Набиваю смс «Нильской» — той самой стриженой брюнетке, ради свадьбы которой я прилетела.
«Я уже в городе. Еду в отель.»
Ответ приходит через минуту.
«Отлично! Мы уже ложимся спать, завтра рано вставать. Вас будут ждать завтра на ресепшене отеля в восемь утра. Доброй ночи!»
И опять смайл с улыбочкой, плюс еще один, с ладошками, сложенными, словно в молитве. Думаю, тому, кто изобрел эти электронные картиночки, когда-нибудь непременно поставят памятник. Сложно написанными словами передать настроение. А здесь в конце предложения поставил улыбочку с ладошками — и уже понятно, что ты не отшил человека, дав ему понять, что не хочешь общаться, а просишь понять и простить.
Вздыхаю. Ладно. Завтра так завтра.
Пишу Вик: «Я в Париже!!!»
Ответа нет.
Ну, тут понятно. У подруги каждый вечер — это приключение, о котором можно отдельный рассказ писать. В общем, не до смс ей сейчас. Потом пришлет что-то типа: «Ой! Круто! Поздравляю! Как долетела⁈» с кучей восклицательных знаков, должных изображать феерический всплеск эмоций по поводу моего прилета, которых на самом деле нет. «Ну прилетела, зашибись» — подумает Вик, стряхивая пепел на пол очередного гостиничного номера. И выполнит необходимый ритуал, соответствующий статусу «подруга». Так же, как я сейчас выполнила свой…
Почему-то ощущаю пустоту на душе. Все люди, с которыми я в этой жизни связана незримыми ниточками, сейчас заняты. Им не до меня. Да и я, если разобраться, пишу им скорее потому, что у меня сейчас просто есть свободное время, которое нечем занять. Ну и, конечно, если я не сделаю этого, потом они не поймут. Начнется «Почему не позвонила? Почему не написала?»
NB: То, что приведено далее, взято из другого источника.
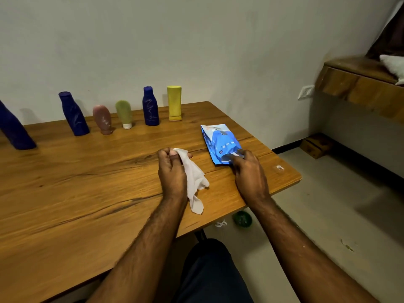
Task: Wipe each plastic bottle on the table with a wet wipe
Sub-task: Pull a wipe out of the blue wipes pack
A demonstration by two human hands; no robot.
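Observation:
Several plastic bottles stand in a row along the wall side of the wooden table: a dark blue bottle at far left, another dark blue bottle, a pink tube, a green tube, a third dark blue bottle and a yellow bottle. My left hand is closed on a white wet wipe that hangs down onto the table. My right hand presses its fingers on the near end of the blue wipes pack.
The table's right edge and near corner lie just past my right hand. A green round object sits on the floor under the table. A wooden ledge juts from the right wall, with a wooden box on the floor below.

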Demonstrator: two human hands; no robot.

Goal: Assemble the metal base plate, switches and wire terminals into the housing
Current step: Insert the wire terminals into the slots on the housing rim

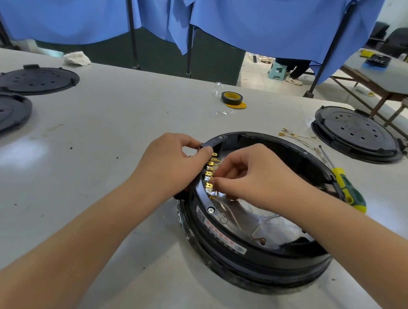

Мы живем в мире условностей, придуманных обычаев, обязательных ритуалов, большинство из которых никому из нас не нужны… Если всерьез об этом задуматься, можно, наверно, сойти с ума, придя к выводу, что любые отношения между людьми, любые переживания — любовь, ненависть, ревность, отчаяние — есть просто клишированный набор действий, которые мы включаем в себе по собственному желанию… И выключаем потом, как телефон, по которому звонить некому, да и тебе больше никто не позвонит. Чисто чтоб заряд не тратить впустую, иначе батарейка сядет, и может сдохнуть раньше времени.
— Проблемы? — тактично спрашивает водитель не оборачиваясь.